Panavia Tornado in the 1991 Gulf War



The Panavia Tornado is a twin-engine swing-wing multi-role combat aircraft that was jointly developed by Britiain, Germany and Italy, and which is also used by the Royal Saudi Air Force.

During Operation Granby, Royal Air Force (RAF) Tornado F3 (air-defence variant) and Tornado GR1 (attack variant) were deployed to the region:

- 18 Tornado F3s were deployed to Dhahran in Saudi Arabia, however they did not engage any enemy aircraft during the war. The main reason for this was that since the F3s lacked modern IFF and defensive aids, it as decided to fly the aircraft further back from the enemy and allow other fighters to patrol further forward.

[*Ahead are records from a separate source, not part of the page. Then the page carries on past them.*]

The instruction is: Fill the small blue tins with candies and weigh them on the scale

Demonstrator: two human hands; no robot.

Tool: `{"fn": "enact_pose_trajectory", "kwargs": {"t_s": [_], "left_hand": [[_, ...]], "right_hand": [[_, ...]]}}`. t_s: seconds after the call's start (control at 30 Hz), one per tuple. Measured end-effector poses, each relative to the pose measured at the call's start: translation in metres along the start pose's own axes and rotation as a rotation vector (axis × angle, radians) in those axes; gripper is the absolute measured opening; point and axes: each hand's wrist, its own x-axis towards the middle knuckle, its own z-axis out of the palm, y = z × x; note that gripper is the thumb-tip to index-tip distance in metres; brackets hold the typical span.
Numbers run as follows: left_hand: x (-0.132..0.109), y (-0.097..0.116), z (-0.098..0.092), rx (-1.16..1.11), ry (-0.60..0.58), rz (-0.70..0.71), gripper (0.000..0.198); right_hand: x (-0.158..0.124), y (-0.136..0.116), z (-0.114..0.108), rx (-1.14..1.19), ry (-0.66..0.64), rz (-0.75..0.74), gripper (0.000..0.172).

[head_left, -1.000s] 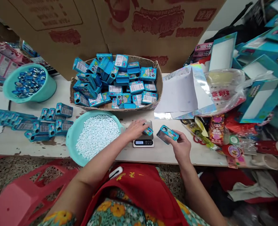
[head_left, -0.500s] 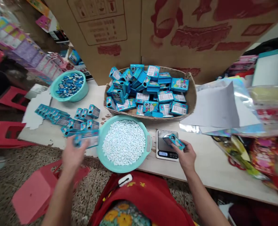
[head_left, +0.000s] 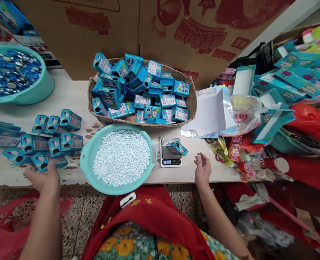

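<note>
At the lower left, my left hand (head_left: 44, 177) is at a small blue box (head_left: 39, 161) on the table, its fingers spread around the near end. Several more blue boxes (head_left: 35, 143) lie in a group beyond it. My right hand (head_left: 202, 167) hovers free to the right of the digital scale (head_left: 171, 162), fingers apart and holding nothing. One blue box (head_left: 177, 147) rests tilted on the scale, its end past the right edge. Between the hands stands a teal basin (head_left: 84, 157) full of small white pieces (head_left: 122, 158).
A cut-down carton (head_left: 192, 104) heaped with blue boxes stands behind the basin. Another teal basin (head_left: 37, 86) with blue wrapped pieces is at the far left. White sheets (head_left: 207, 112), plastic bags and flat teal cartons (head_left: 268, 122) lie to the right.
The view has shifted right. My right hand has let go of the blue box, which now lies on the scale. My left hand has lowered its blue box to the group on the table.
</note>
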Motion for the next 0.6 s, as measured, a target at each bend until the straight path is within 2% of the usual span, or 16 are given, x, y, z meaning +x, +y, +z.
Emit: {"fn": "enact_pose_trajectory", "kwargs": {"t_s": [0.07, 0.1, 0.17, 0.23, 0.33, 0.4, 0.47, 0.53, 0.6], "left_hand": [[-0.013, 0.015, -0.004, 0.088, 0.26, 0.007, 0.06], [-0.02, 0.028, -0.003, 0.122, 0.33, 0.07, 0.058], [-0.036, 0.06, 0.007, 0.122, 0.308, 0.273, 0.046], [-0.054, 0.097, 0.027, 0.07, 0.179, 0.448, 0.035], [-0.083, 0.144, 0.068, 0.027, -0.211, 0.678, 0.032], [-0.103, 0.162, 0.092, 0.094, -0.415, 0.756, 0.034], [-0.119, 0.17, 0.112, 0.208, -0.494, 0.742, 0.036], [-0.129, 0.173, 0.124, 0.265, -0.483, 0.677, 0.031], [-0.133, 0.173, 0.13, 0.2, -0.441, 0.568, 0.026]], "right_hand": [[-0.007, 0.005, -0.001, 0.009, 0.003, 0.018, 0.048], [-0.011, 0.007, -0.001, 0.014, 0.001, 0.029, 0.047], [-0.015, 0.012, 0.0, 0.021, -0.008, 0.051, 0.047], [-0.014, 0.015, 0.002, 0.026, -0.029, 0.063, 0.047], [-0.006, 0.016, 0.003, 0.033, -0.078, 0.05, 0.046], [0.002, 0.013, 0.003, 0.038, -0.112, 0.03, 0.045], [0.009, 0.008, 0.004, 0.048, -0.151, 0.009, 0.044], [0.015, 0.001, 0.009, 0.034, -0.235, -0.044, 0.046], [0.02, -0.004, 0.018, -0.024, -0.345, -0.139, 0.053]]}}
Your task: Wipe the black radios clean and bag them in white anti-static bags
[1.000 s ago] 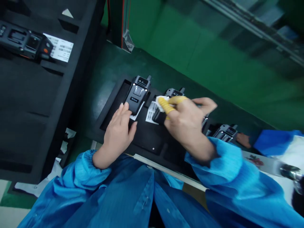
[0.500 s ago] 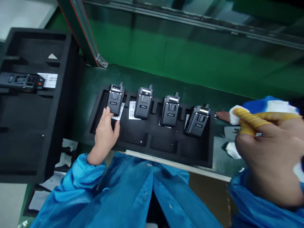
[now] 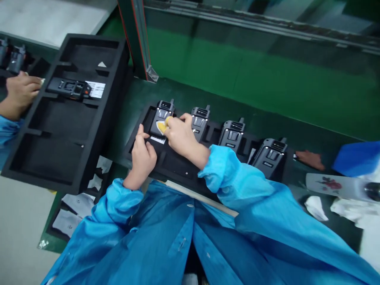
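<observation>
Several black two-way radios lie in a row, antennas up, in a black foam tray [image 3: 181, 168]. My right hand [image 3: 182, 136], with yellow covers on its fingertips, pinches a small white cloth [image 3: 158, 123] against the front of the leftmost radio [image 3: 162, 113]. Its label area is hidden under the cloth and fingers. My left hand [image 3: 143, 155] rests at that radio's lower left, fingers stretched and thumb apart. To the right lie a second radio [image 3: 200, 114], a third radio [image 3: 232, 135] and another radio [image 3: 269, 155], partly behind my right sleeve.
A larger black foam tray [image 3: 77, 156] on the left holds one radio [image 3: 69, 88]. Beyond it is another person's hand [image 3: 22, 93]. On the right lie a brown scrap [image 3: 310, 158], a blue object [image 3: 356, 158], a flower-patterned item [image 3: 329, 184] and crumpled white cloth [image 3: 316, 208].
My right hand has come from the far right to the leftmost radio with the white cloth. My left hand stays beside that radio. The view has shifted left, bringing another person's hand into sight.
</observation>
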`<action>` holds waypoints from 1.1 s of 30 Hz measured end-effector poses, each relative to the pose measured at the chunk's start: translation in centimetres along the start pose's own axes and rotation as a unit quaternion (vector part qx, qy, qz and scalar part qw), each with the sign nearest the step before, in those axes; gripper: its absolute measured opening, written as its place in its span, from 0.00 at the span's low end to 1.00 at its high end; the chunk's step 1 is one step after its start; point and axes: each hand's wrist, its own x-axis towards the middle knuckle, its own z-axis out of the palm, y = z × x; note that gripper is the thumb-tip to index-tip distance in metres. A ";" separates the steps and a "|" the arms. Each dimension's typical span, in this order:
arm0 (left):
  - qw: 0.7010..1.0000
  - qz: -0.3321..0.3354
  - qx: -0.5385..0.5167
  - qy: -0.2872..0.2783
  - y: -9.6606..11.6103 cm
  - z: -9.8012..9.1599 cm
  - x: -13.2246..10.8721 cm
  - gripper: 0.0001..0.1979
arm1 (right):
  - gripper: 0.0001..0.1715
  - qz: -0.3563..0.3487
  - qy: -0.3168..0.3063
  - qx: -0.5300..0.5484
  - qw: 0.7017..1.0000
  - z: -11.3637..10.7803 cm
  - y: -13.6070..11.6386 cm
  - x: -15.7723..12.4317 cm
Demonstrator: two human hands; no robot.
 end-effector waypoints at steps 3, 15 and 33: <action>0.999 0.019 -0.016 0.026 -0.1 -0.3 -0.2 0.13 | 0.19 -0.058 -0.038 0.016 0.997 0.3 -0.1 -1.7; 0.998 0.023 -0.001 -0.063 -0.4 0.7 0.5 0.18 | 0.22 0.072 0.046 -0.027 0.996 0.8 1.6 -0.3; 1.000 -0.004 -0.027 0.009 -0.3 -0.1 0.2 0.15 | 0.23 -0.048 -0.008 -0.011 0.999 1.3 -1.6 -0.9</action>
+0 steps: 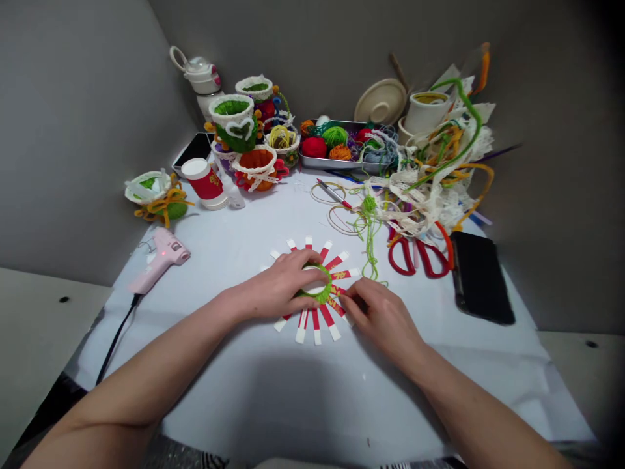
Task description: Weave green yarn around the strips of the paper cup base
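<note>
Green yarn ring [317,293] held down firmly under the left hand [278,286] keeps the red-and-white paper strips [312,322] evenly fanned; the right hand [378,319] pinches close beside.

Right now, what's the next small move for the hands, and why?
Probably fold up the red-and-white paper strip at the right hand while the left hand pins the green-wrapped ring. The left hand is on the ring, and the strips lie flat around it.
</note>
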`<control>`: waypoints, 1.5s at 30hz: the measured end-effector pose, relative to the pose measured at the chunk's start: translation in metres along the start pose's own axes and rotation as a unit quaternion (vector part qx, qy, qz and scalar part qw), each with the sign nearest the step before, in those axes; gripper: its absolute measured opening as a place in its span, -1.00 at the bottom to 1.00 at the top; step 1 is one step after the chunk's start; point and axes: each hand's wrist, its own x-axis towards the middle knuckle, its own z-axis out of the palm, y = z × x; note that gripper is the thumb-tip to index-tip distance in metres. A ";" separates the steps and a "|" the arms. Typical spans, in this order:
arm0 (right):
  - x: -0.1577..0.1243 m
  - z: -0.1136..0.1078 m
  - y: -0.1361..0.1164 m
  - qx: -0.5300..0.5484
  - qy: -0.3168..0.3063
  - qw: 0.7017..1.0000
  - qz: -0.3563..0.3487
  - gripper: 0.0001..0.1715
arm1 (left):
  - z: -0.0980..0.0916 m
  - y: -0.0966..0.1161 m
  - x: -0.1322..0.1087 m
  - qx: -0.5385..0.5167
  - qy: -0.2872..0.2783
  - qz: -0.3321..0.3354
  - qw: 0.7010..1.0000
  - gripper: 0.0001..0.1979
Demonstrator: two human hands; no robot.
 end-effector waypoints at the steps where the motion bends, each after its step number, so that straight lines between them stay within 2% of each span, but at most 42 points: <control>1: 0.000 -0.001 0.000 0.000 -0.003 1.000 0.001 -0.75 | 0.002 0.000 0.001 -0.002 0.002 -0.006 1.000 -0.68; 4: 0.001 -0.004 -0.001 0.012 -0.005 1.000 -0.014 -0.78 | 0.004 -0.003 0.003 -0.009 0.010 -0.002 1.000 -0.72; 10: -0.002 -0.012 -0.006 0.055 -0.012 0.994 -0.097 -0.78 | 0.000 -0.005 0.003 -0.023 0.007 0.012 1.000 -0.70; 20: -0.024 -0.021 -0.022 -0.014 -0.089 0.978 -0.186 -0.71 | -0.002 -0.009 0.003 -0.029 -0.017 -0.004 0.999 -0.72; 29: -0.035 -0.013 -0.024 -0.069 -0.112 0.963 -0.233 -0.65 | -0.003 -0.010 0.003 -0.033 -0.026 -0.005 0.999 -0.72; 32: -0.033 -0.015 -0.021 -0.072 -0.110 0.969 -0.211 -0.68 | -0.002 -0.011 0.003 -0.036 -0.027 -0.007 0.999 -0.72; 40: -0.014 -0.012 -0.004 -0.048 -0.034 0.995 -0.084 -0.75 | -0.003 -0.009 0.004 -0.024 -0.033 -0.005 0.999 -0.71; 45: 0.004 -0.003 0.006 -0.013 0.045 0.999 -0.017 -0.73 | -0.004 -0.008 0.006 -0.025 -0.044 0.004 0.999 -0.76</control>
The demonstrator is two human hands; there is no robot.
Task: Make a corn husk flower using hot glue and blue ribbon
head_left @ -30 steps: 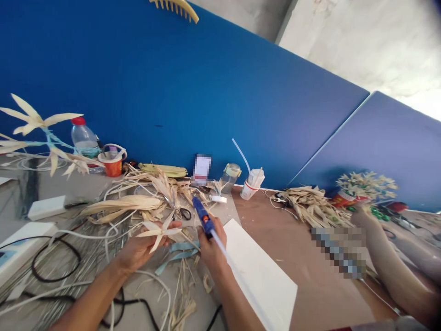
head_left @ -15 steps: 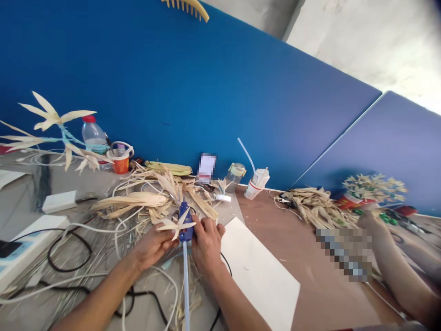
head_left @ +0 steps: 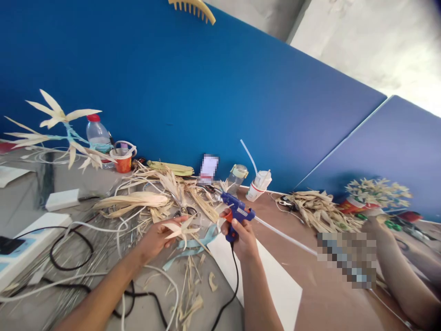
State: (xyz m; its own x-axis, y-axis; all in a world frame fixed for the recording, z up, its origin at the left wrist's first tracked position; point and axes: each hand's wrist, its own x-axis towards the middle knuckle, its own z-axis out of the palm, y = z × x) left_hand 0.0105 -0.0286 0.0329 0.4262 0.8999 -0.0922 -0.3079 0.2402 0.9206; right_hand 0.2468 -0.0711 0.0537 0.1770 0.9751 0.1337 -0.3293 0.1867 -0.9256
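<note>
Between the fingers of my left hand is a pale corn-husk flower with pointed petals. My right hand is wrapped round the grip of a blue hot glue gun with an orange trigger. Its nozzle points to the left and away from me, and a long clear glue stick runs out of its back to the right. Scissors lie among husk strips beyond the flower. Light blue ribbon lies between my hands, and a white sheet is under my right forearm.
A power strip and tangled cables fill the left side. Husk flowers on blue-wrapped stems stand near a red-capped bottle. A phone leans on the blue partition. Another person's arm is at the right.
My right hand has moved right with the glue gun, away from the flower, and the gun has turned from pointing away to pointing left. The flower in my left hand has shifted slightly right.
</note>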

- Just under 60 Tornado GR1s were deployed to Muharran in Bahrain, and Tabuk and Dhahran in Saudi Arabia. These were used in the initial stages of the war to drop unguided ("dumb") bombs and the JP233 runway denial weapon on Iraqi airbases. Later, the GR1s switched to medium-level strike missions using laser-guided bombs. Since the GR1s lacked laser designators, Blackburn Buccaneers equipped with the Pave Spike designator system were flown to the region as an emergency measure, and a crash program was initiated to fit some GR1s with Thermal Imaging Airborne Laser Designator (TIALD) pods.

A total of 6 RAF GR1s were shot down during the war, this includes 1 shot down during a JP233 mission (although about 3 minutes after deploying the weapon), 4 shot down at low-level dropping unguided bombs during the initial stages of the war, and 1 lost during a medium-level mission involving laser-guided munitions.